This is my final project for my Advance Painting Techniques class at Northwest College of Art & Design. I wanted this painting to have significant personal meaning since I would be investing in it so much. I put about twelve hours into the thumb nailing, reference finding, and in drawing my original sketch.
For my drawing reference I took two images of myself for both of the figures faces. I combine them together in photoshop and morphed the face of the face on the rifgt that would become the devil’s face. I combine a man’s face with a serpent’s face to get a sinister reptilian fallen angel look that is a little different than what I have seen Lucifer depicted as popularly. My Friend Victor has the perfect long black hair for this image and he let me get it wet and photograph him for reference. All of my references heavily influenced my drafting and my painting.
I spent a lot of time on the drawing, and even more time drawing on the canvas. I transferred my original sketch using a projector, this saved me so much time, I will be using this technique again. I spent about twenty-five hours on the underdrawing, making sure to get every detail.
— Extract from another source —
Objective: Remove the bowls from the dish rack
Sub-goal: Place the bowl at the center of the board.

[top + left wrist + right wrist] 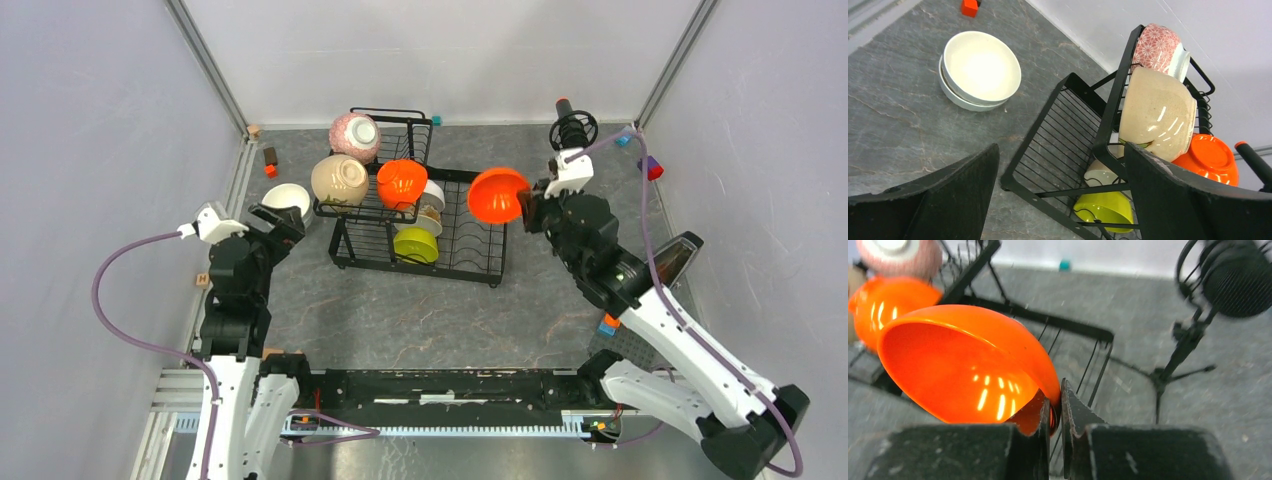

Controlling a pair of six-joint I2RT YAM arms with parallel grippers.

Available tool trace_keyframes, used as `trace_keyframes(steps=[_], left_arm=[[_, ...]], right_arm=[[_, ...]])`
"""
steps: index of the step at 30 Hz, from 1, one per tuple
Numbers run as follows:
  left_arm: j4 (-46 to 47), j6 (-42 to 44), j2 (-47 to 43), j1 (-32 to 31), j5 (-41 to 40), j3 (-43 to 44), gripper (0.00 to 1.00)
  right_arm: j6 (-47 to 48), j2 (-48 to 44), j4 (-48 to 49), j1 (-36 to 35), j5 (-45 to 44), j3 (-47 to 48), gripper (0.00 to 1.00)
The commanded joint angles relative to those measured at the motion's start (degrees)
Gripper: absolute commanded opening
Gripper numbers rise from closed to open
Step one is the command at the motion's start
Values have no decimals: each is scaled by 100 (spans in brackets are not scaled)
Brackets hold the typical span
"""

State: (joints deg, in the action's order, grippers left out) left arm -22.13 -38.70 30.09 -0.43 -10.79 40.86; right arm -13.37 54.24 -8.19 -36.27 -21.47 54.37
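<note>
Now holding an orange bowl (pixel 497 195) beside the dish rack (pixel 471 240).
Pinching its rim in the right gripper (pixel 1055 399), with the left gripper (pixel 1060 150) spread wide.

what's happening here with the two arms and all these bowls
A two-armed robot is emptying bowls from a black dish rack. The right gripper is shut on the rim of an orange bowl, holding it at the rack's right end. The left gripper is open and empty near the rack's left end, by two white bowls stacked on the table. In the rack sit a pink bowl, a beige bowl, a second orange bowl and, lower down, a green bowl.
</note>
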Motion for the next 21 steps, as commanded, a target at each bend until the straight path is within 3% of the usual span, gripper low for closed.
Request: trace_keyframes(steps=[1,4,9,16,19,21], left_arm=[[-89,-805,170,34,148,380,100],[-347,-1047,299,34,677,728,100],[-696,-588,371,34,1420,1658,100],[-1108,-37,576,-115,2289,2453,100],[-1245,38,907,-485,2473,2657,100],[-1306,86,1113,-1247,1893,2813,100]], right_arm=[[-593,-575,-729,-22,1114,-477,0],[-666,-874,-1021,-26,1625,-758,0],[-646,-1429,-1169,-24,2375,-1288,0],[-325,-1945,-1487,-28,2652,-1976,0],[-281,-2021,-1455,-26,2645,-2303,0],[-294,-2014,-1393,-22,2665,-2439,0]])
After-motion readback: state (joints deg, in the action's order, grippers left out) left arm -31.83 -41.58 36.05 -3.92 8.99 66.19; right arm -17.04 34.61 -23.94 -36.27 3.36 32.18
After spraying the canvas with five thick layers of permanent fixative to hold the graphite on the canvas, I then moved on to glazing in color.
I mixed up phthalo blue with burnt umber, then I cut that with a-lot of paint thinner, making a very liquidy oil wash. I covered the canvas, actually covering the underdrawing completely, and then using paint thinner on Q-tips and various brushes, I used a reductive technique to create my underpainting. I love this technique, removing dark paint to sculpt my painting feels so natural; I feel like I am revealing it, like it was always there but only needed to be fleshed out. This took me about twelve ours.
After that stage had dried I used an additive technique with the same dark mix to get every detail just right. This took me another twenty hours. I really wanted to get this right, and it felt so good to do. I have worked in grayscale my entire life, so this approach made the transition to painting with color much easier on me.
I had intended to come in and add all of my colors through many layers of translucent oil paint washes. I wanted to leave everything fairly muted, and I made sure to keep every detail from in the underdrawing and underpainting. I also made sure to keep my pallets very limited. I only used phthalo blue, burnt umber, yellow ochre, crimson, naphthol red, and lime yellow. This washing process took me another forty hours.
All together I worked on this painting for about one hundred and thirty nine hours, give or take an hour that I lost track of. It was worth the toil. As I said, I wanted to imbue this painting with deep personal meaning. As a Christian, this painting represents my inner struggle with the desires of the old-me, (that the Apostle Paul speaks of in Romans,) the flesh, and the enemy of my soul, the devil. In life we are all tempted, the book of James in the New Testament talks about this extensively; well, all of scripture does, but James was the Text that has spoken to me on the subject. There is a real struggle inside of us, a war between the flesh and the born again believer, and I wanted to show this struggle in this image. The struggle between truth and the lie, the struggle between life and death, the struggle between right and wrong, good and evil, the light and the dark, humility and pride, love and self-centeredness. I wanted to show this, and the light that gives strength to the believer:
“No temptation has overtaken you except such as is common to man; but God is faithful, who will not allow you to be tempted beyond what you are able, but with the temptation will also make the way of escape, that you may be able to bear it.”